In summary, our consistency management framework enables efficient reuse of a variety of consistency management techniques and options developed by prior research, by providing them to applications in a wide-area environment with significant control over their implementation.
In this Chapter, we examine the issues in providing data consistency and availability in a general-purpose manner across the wide-area.
A common technique to increase data availability and reduce access latency in a distributed service is to cache/replicate data on nodes close to its access. However, concurrent updates to these copies3.1 requires a mechanism to keep them coherent. Fox et al. [10] postulate that there is a fundamental tension between the degree of data consistency (C) and availability (A) achievable in an application and its ability to handle network Partitions (P). They called it the CAP principle. According to this principle, we can get at most two out of these three properties for a given piece of data. P is important for wide-area applications. Hence, if we need high availability in a wide-area application, we have to degrade its consistency requirement appropriately by choosing a weaker guarantee policy for its data. We cannot achieve these properties independently. Regarding disconnections and partitions, we have to refer back to the CAP principle. It is up to the semantics of a given consistency policy to decide what level of C and A can be provided in a partition situation. For instance, if an application needs strict consistency among copies across a wide-area, it must employ some voting/quorum algorithm such as Deno [19] to restrict data availability in a partition situation. Fortunately, not all Internet services need such strict guarantees; many of them can live with weaker guarantees, thus allowing a wide spectrum of choice in the degrees of C, A and P in practice.
In this thesis, our focus is on providing a wide-area framework for supporting a variety of consistency policies, each of which provide a specific combination of degrees of consistency, availability and behavior in intermittent connectivity situations.
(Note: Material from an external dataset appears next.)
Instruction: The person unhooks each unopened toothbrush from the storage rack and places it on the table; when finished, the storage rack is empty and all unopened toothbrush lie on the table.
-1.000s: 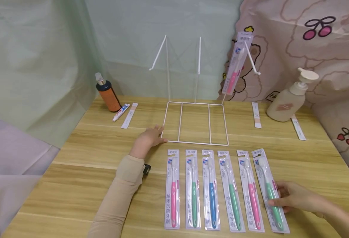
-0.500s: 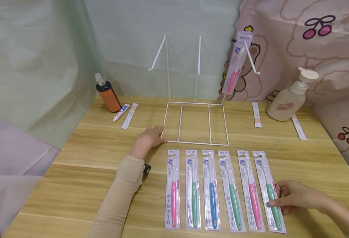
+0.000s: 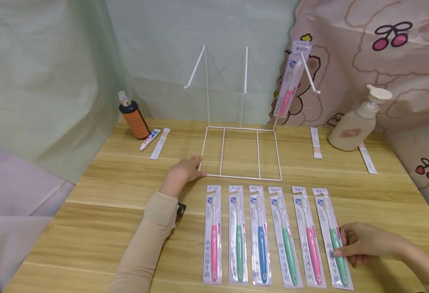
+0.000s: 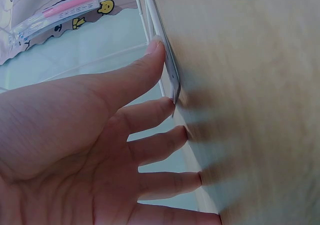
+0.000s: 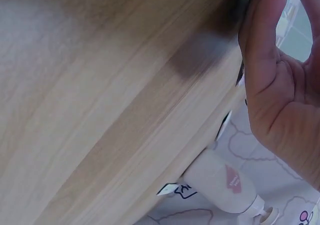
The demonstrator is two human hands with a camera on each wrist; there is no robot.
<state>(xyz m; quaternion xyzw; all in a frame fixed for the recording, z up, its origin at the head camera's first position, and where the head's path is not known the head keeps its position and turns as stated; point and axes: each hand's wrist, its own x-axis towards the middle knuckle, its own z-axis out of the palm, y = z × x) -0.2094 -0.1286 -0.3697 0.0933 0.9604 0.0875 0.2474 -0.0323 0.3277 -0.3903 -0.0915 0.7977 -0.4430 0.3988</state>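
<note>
Several carded toothbrush packs lie in a row near the table's front: pink (image 3: pixel 213 236), green (image 3: pixel 238 240), blue (image 3: pixel 261 240), green (image 3: pixel 286 240), pink (image 3: pixel 309 240) and a rightmost green pack (image 3: pixel 327 219). My right hand (image 3: pixel 346 243) pinches the right edge of that rightmost pack, thumb on top. My left hand (image 3: pixel 190 166) lies flat on the table with straight fingers (image 4: pixel 165 115). It touches the front left corner of the white wire rack (image 3: pixel 241 178). One pink pack (image 3: pixel 291 81) hangs on the rack's right peg. The right wrist view shows only palm (image 5: pixel 280 70) and tabletop.
An orange bottle (image 3: pixel 133 116), a small tube (image 3: pixel 149 139) and a paper strip (image 3: pixel 160 142) stand at the back left. A pump bottle (image 3: pixel 353 126) and two strips (image 3: pixel 315 142) (image 3: pixel 367 158) are at the back right. Curtains close in the wooden table (image 3: pixel 108 191).
My right hand has drawn slightly toward me and turned the rightmost green pack straighter, in line with the row. My left hand stays on the rack's corner.
</note>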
In particular, we propose to explore the issues in actually implementing multiple policies in the wide-area, exploiting any common mechanisms they can take advantage of, and providing application control for effectively dealing with variations in network quality.
A consistency policy is a contract between the application and the system regarding data access. If the application adheres to system-imposed conventions for data access, the system guarantees to maintain certain invariants about the quality of data accessed. A consistency mechanism is a set of actions taken by the system's components to enforce this contract. These actions include the following: 1) controlling admission of access and update operations on data replicas, 2) propagation of updates among replicas to maintain desired invariants about data quality, and 3) handling conflicting updates (if any).
Consistency mechanisms vary with respect to when they allow access to a replica, when and how they propagate updates to synchronize replicas, and how they detect and resolve update conflicts (if they arise). The right policy for each of these design issues depends heavily on the application's data access patterns. Hence, application control over these issues is essential for the efficiency and scalability of the resulting system. In this Section, we classify consistency mechanisms along a few aspects listed below. For this purpose, we extend the taxonomy described by Saito [32] by several dimensions.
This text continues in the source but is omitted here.